→ **ACTIVITY**: Go line by line through the data below, counting each one that has "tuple", and give the final count only.

→ **EXTRACTED ENTRIES**:
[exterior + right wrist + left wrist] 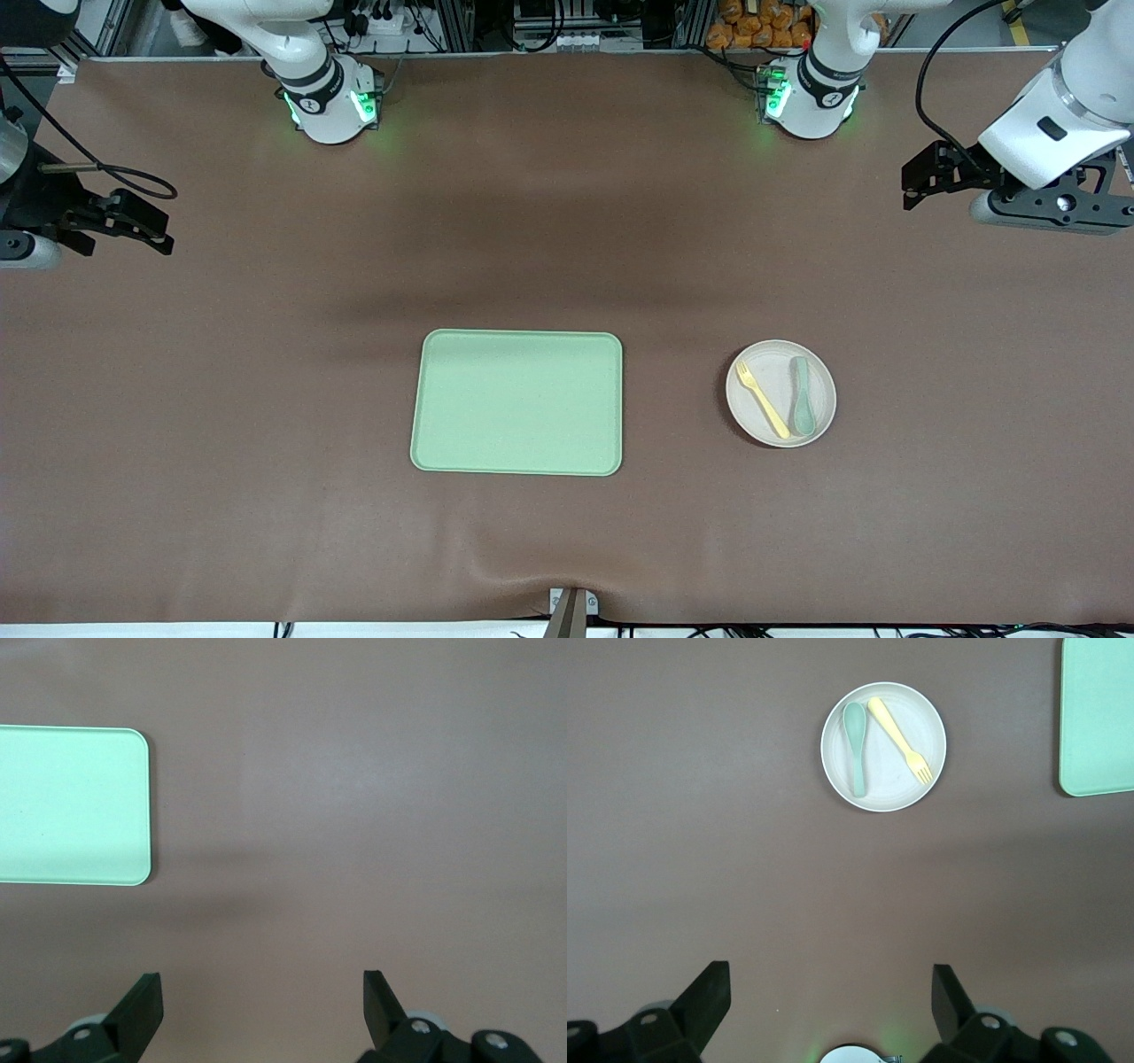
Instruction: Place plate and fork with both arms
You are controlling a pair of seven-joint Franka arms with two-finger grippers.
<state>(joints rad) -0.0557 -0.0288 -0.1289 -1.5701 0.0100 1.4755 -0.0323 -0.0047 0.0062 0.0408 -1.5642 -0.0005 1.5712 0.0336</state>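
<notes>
Tray: a rectangular light-green plastic tray [516,403] with rounded corners lies flat on the brown table cover [266,496], nearest the front camera with the plate, about midway along the table.
Plate: a small round off-white plate [819,388] with a shallow rim sits beside the tray, toward the left arm's end, apart from it.
Fork: a slim yellow plastic fork [761,400] lies on the plate, on the side toward the tray, tines pointing away from the front camera.
Spoon: a grey-green spoon [803,397] lies on the plate just beside the fork.
Left gripper: the black left gripper [926,177] hangs over the table's left-arm end, fingers [709,997] spread wide, holding nothing; the arm waits.
Right gripper: the black right gripper [133,221] hangs over the right-arm end, fingers [142,1005] wide apart, empty; this arm waits too.
</notes>
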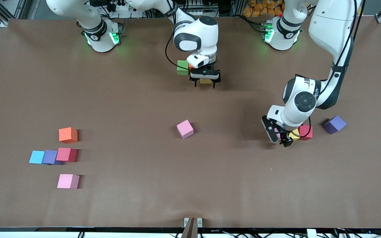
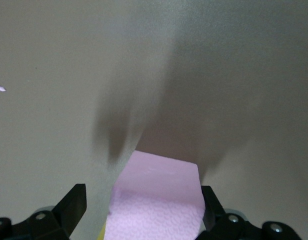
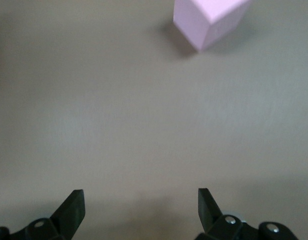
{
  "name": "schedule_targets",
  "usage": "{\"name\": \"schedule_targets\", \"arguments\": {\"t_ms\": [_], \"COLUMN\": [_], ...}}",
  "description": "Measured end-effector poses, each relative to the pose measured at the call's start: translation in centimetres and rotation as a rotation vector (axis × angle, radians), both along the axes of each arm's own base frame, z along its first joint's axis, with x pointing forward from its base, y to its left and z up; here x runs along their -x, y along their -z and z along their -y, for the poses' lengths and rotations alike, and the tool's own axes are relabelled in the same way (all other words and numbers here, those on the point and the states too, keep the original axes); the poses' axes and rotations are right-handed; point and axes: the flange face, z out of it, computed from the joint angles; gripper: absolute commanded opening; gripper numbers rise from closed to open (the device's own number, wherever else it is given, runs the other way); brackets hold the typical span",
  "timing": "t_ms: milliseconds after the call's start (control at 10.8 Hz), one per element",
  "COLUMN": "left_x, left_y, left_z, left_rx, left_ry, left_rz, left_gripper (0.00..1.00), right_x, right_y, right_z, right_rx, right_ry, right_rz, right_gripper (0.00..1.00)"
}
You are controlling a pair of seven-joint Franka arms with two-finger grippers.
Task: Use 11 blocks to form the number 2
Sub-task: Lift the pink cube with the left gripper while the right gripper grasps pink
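My left gripper (image 1: 278, 137) is low on the table at the left arm's end. Its open fingers (image 2: 74, 202) stand around a pink block (image 2: 156, 200), touching it on one side only. A yellow block (image 1: 295, 135) and a red block (image 1: 306, 132) sit right beside it. My right gripper (image 1: 205, 84) hangs open and empty over a yellow block (image 1: 205, 81) near the robots' bases, next to a green block (image 1: 183, 67) and an orange one (image 1: 191, 66). In the right wrist view the open gripper (image 3: 139, 192) faces another pink block (image 3: 211, 20). No number 2 shape is in view.
A pink block (image 1: 185, 129) lies mid-table. A purple block (image 1: 334, 124) sits beside the left arm. Toward the right arm's end lie an orange block (image 1: 68, 135), a blue (image 1: 37, 157), purple (image 1: 50, 157) and red (image 1: 66, 154) row, and a pink block (image 1: 68, 181).
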Motion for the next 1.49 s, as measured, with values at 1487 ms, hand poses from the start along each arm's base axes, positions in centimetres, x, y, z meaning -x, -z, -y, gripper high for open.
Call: {"name": "schedule_targets", "arguments": {"t_ms": [1487], "left_x": [3.8], "left_y": [-9.1], "left_z": [20.5], "left_rx": [0.097], "left_ry": [-1.016], "left_rz": [-0.022], "left_gripper": [0.0], "right_x": [-19.2], "right_y": [3.7], "right_z": [10.2], "right_rx": [0.015], "right_ry": [-0.42], "right_rz": [0.063], "right_gripper": [1.0]}}
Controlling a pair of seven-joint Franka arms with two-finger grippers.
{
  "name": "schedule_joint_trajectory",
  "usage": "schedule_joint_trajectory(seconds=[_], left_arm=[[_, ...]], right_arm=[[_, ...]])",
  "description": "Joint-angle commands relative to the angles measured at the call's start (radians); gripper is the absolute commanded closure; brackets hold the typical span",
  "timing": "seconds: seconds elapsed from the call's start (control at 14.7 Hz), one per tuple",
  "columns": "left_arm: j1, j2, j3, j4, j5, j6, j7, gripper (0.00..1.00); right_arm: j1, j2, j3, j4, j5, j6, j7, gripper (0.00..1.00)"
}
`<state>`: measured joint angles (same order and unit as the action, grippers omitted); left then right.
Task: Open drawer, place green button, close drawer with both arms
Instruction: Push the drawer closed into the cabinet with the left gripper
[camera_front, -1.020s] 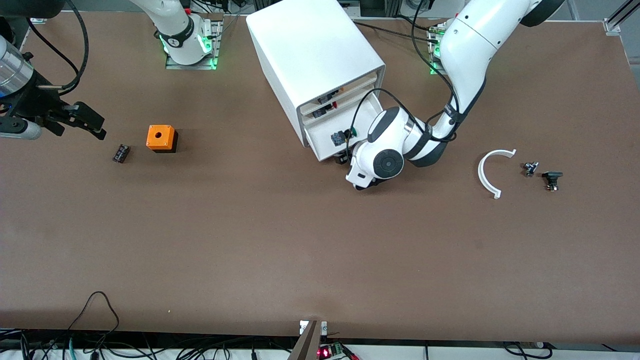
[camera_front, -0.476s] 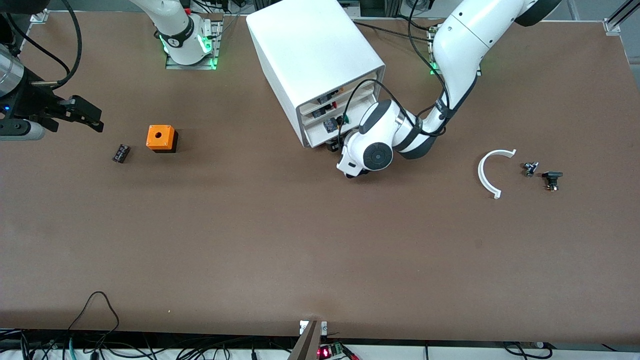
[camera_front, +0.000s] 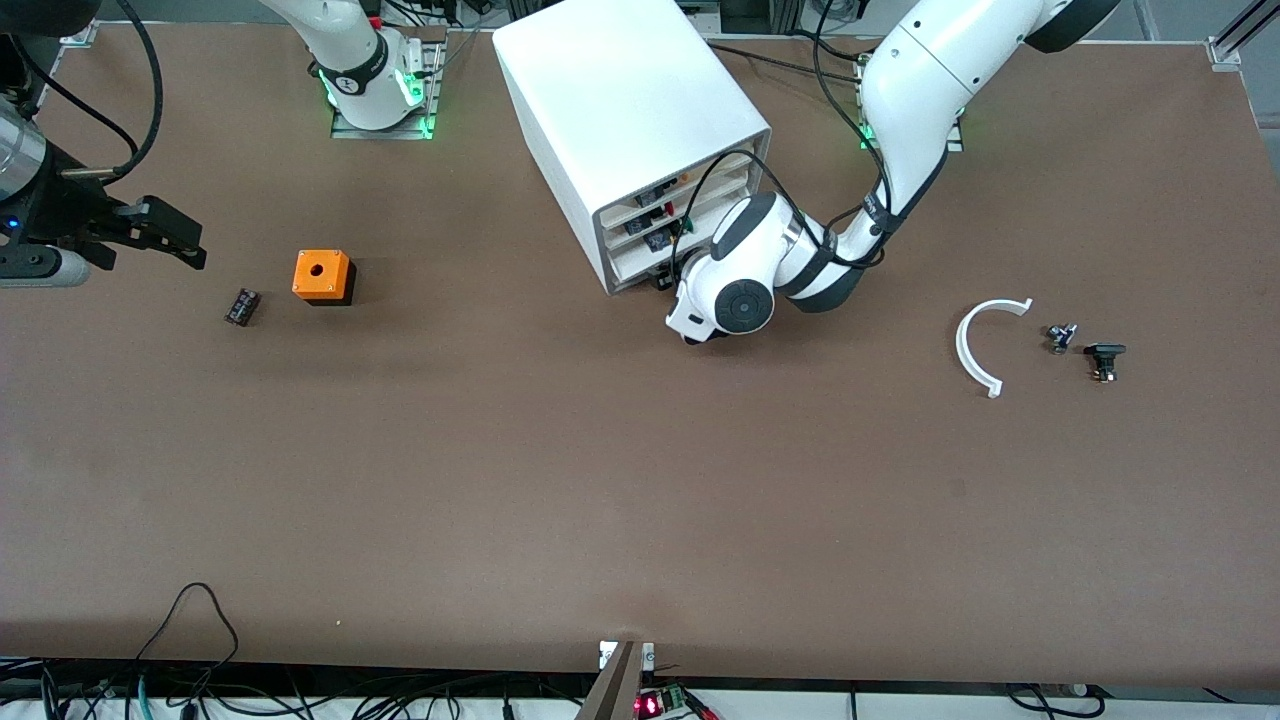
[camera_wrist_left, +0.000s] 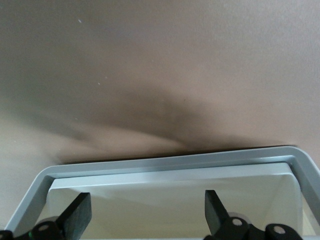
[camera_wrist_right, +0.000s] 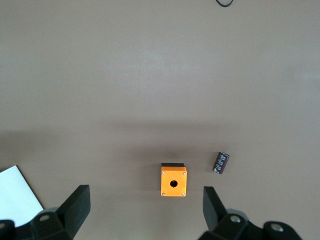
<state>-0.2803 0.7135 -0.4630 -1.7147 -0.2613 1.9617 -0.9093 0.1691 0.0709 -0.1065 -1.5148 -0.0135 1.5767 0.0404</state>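
Left gripper (camera_wrist_left: 145, 215) at bottom drawer (camera_wrist_left: 170, 165) front
Both grippers spread, empty; right gripper (camera_front: 170, 240) waits above the table near the orange box (camera_front: 322, 276)

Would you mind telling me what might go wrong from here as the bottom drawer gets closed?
The open left pincer is at the drawer's rim; an off-centre push might jam it or slide the cabinet. Its black cable loops across the drawer fronts and might snag. The open right pincer waits over the table near the orange box.
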Motion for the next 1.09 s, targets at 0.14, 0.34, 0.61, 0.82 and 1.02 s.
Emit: schedule_joint_trajectory(seconds=[0.14, 0.34, 0.61, 0.82, 1.02], left_arm=[[-0.003, -0.02, -0.019, -0.017, -0.039, -0.024, 0.001, 0.0], [-0.005, -0.005, -0.02, -0.016, -0.039, -0.024, 0.007, 0.0], [-0.011, -0.002, -0.022, -0.014, -0.039, -0.024, 0.015, 0.0], [-0.017, 0.004, -0.022, -0.014, -0.047, -0.024, 0.015, 0.0], [-0.017, 0.003, -0.022, -0.014, -0.047, -0.024, 0.015, 0.0]], right_arm=[[0.003, 0.017, 0.002, 0.036, -0.022, -0.021, 0.039, 0.0], [0.006, 0.017, 0.005, 0.036, -0.02, -0.021, 0.11, 0.0], [0.001, 0.017, 0.002, 0.036, -0.02, -0.007, 0.095, 0.0], [0.003, 0.017, 0.004, 0.036, -0.02, 0.013, 0.104, 0.0], [0.004, 0.018, 0.004, 0.036, -0.02, 0.016, 0.105, 0.0]])
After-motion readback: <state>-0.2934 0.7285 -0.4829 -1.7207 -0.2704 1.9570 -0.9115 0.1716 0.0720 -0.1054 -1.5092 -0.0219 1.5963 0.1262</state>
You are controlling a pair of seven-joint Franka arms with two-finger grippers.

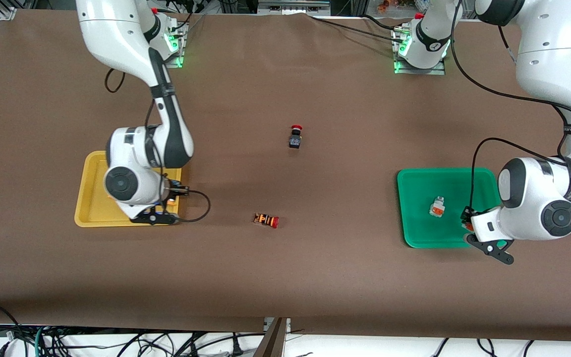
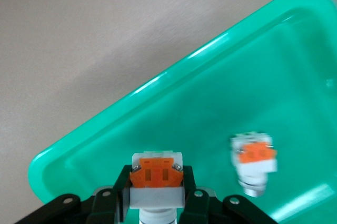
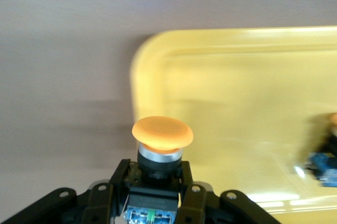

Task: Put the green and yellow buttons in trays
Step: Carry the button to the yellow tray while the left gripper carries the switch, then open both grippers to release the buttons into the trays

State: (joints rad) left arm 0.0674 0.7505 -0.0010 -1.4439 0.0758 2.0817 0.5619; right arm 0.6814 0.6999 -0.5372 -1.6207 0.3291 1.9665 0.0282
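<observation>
From the front camera, the right gripper (image 1: 159, 210) hangs over the yellow tray (image 1: 89, 210), above the corner at about five o'clock from the tray's middle, while the left gripper (image 1: 474, 230) is over the green tray (image 1: 417, 198), also near its five o'clock corner. A white-grey button (image 1: 437, 207) lies inside the green tray, roughly at its centre. On the bare table (image 1: 285, 277) between the trays stand a black-bodied button with a red cap (image 1: 295, 137), and, nearer the camera at about seven o'clock from it, an orange-black striped button (image 1: 266, 219) on its side. In the left wrist view, the left gripper (image 2: 156, 195) is clamped on a second white-grey button (image 2: 156, 179), orange face showing, above the green tray's floor; the first one (image 2: 254, 162) lies loose at three o'clock from it. In the right wrist view, the right gripper (image 3: 158, 195) grips a black-blue button with an orange-yellow cap (image 3: 161, 147) over the yellow tray's rim (image 3: 139, 76); another blue-bodied button (image 3: 326, 158) rests in that tray at three o'clock.
</observation>
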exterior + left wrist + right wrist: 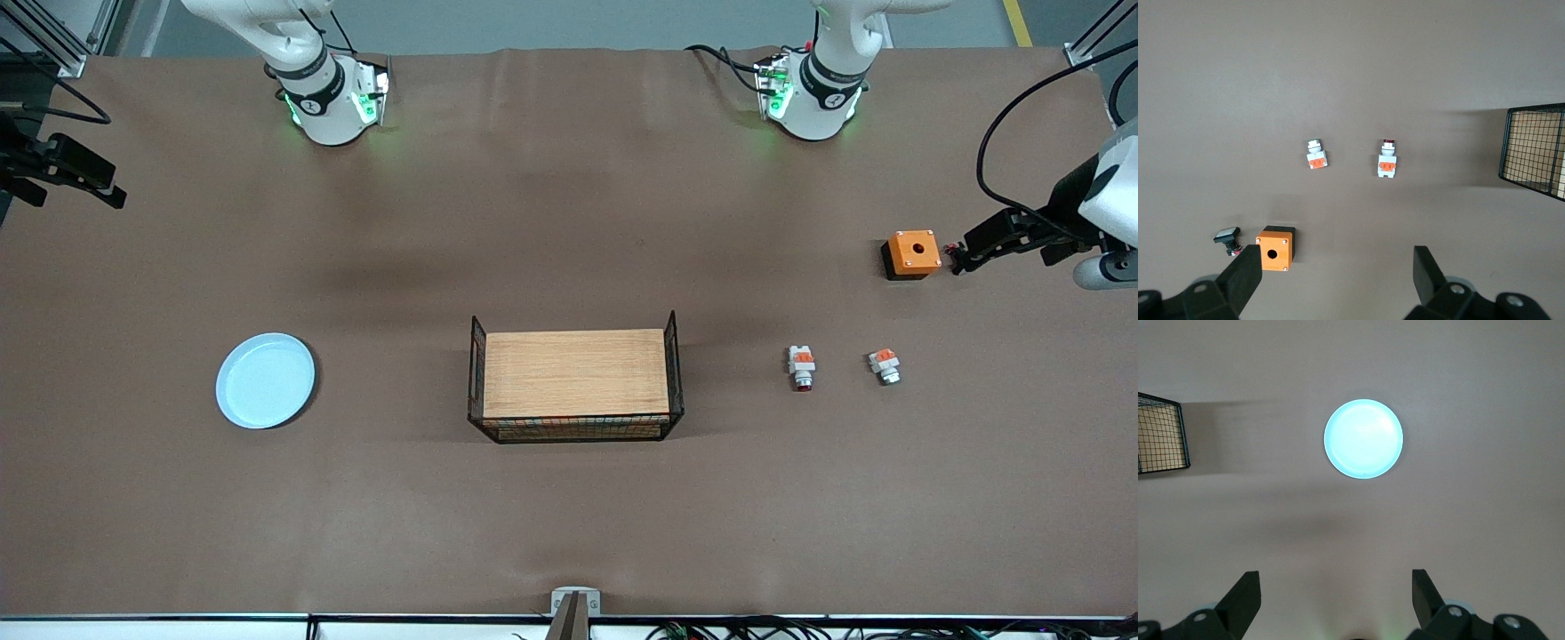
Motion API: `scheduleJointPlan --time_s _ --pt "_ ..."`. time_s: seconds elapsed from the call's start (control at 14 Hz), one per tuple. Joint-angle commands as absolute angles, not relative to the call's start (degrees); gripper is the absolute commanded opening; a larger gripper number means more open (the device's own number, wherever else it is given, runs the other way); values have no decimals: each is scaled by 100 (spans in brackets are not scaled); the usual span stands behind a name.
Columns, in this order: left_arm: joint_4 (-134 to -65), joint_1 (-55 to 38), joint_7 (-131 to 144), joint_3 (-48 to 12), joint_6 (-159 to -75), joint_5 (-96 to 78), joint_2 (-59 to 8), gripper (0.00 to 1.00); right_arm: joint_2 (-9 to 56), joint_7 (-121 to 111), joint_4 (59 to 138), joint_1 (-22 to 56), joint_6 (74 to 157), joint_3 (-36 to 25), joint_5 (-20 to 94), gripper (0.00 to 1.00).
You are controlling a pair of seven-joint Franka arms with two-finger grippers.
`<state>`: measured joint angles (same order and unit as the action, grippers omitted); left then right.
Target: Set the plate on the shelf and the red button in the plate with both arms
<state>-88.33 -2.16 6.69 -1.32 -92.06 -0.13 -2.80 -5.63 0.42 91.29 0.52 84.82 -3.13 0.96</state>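
Both jaws released, high over worktop [569, 222]: left gripper [1338, 280] above red button [1387, 159], right gripper [1337, 600] above plate [1363, 439]. Risk: perhaps grabbing similar silver-tipped part [1315, 154] instead.

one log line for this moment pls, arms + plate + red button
phase: pre-grasp | left gripper: open, empty, over table | right gripper: open, empty, over table | plate: on table, untouched | red button: on table, untouched
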Motion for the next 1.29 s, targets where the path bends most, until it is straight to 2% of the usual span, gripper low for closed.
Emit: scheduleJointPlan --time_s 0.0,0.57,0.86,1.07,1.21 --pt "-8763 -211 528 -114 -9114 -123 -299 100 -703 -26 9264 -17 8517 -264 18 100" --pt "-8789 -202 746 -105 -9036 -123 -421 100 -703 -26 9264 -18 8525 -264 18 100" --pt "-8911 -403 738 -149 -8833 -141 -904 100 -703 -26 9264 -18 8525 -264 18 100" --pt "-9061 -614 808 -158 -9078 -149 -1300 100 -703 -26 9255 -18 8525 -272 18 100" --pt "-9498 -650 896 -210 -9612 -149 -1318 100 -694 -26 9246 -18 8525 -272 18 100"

→ **ANSWER**: 2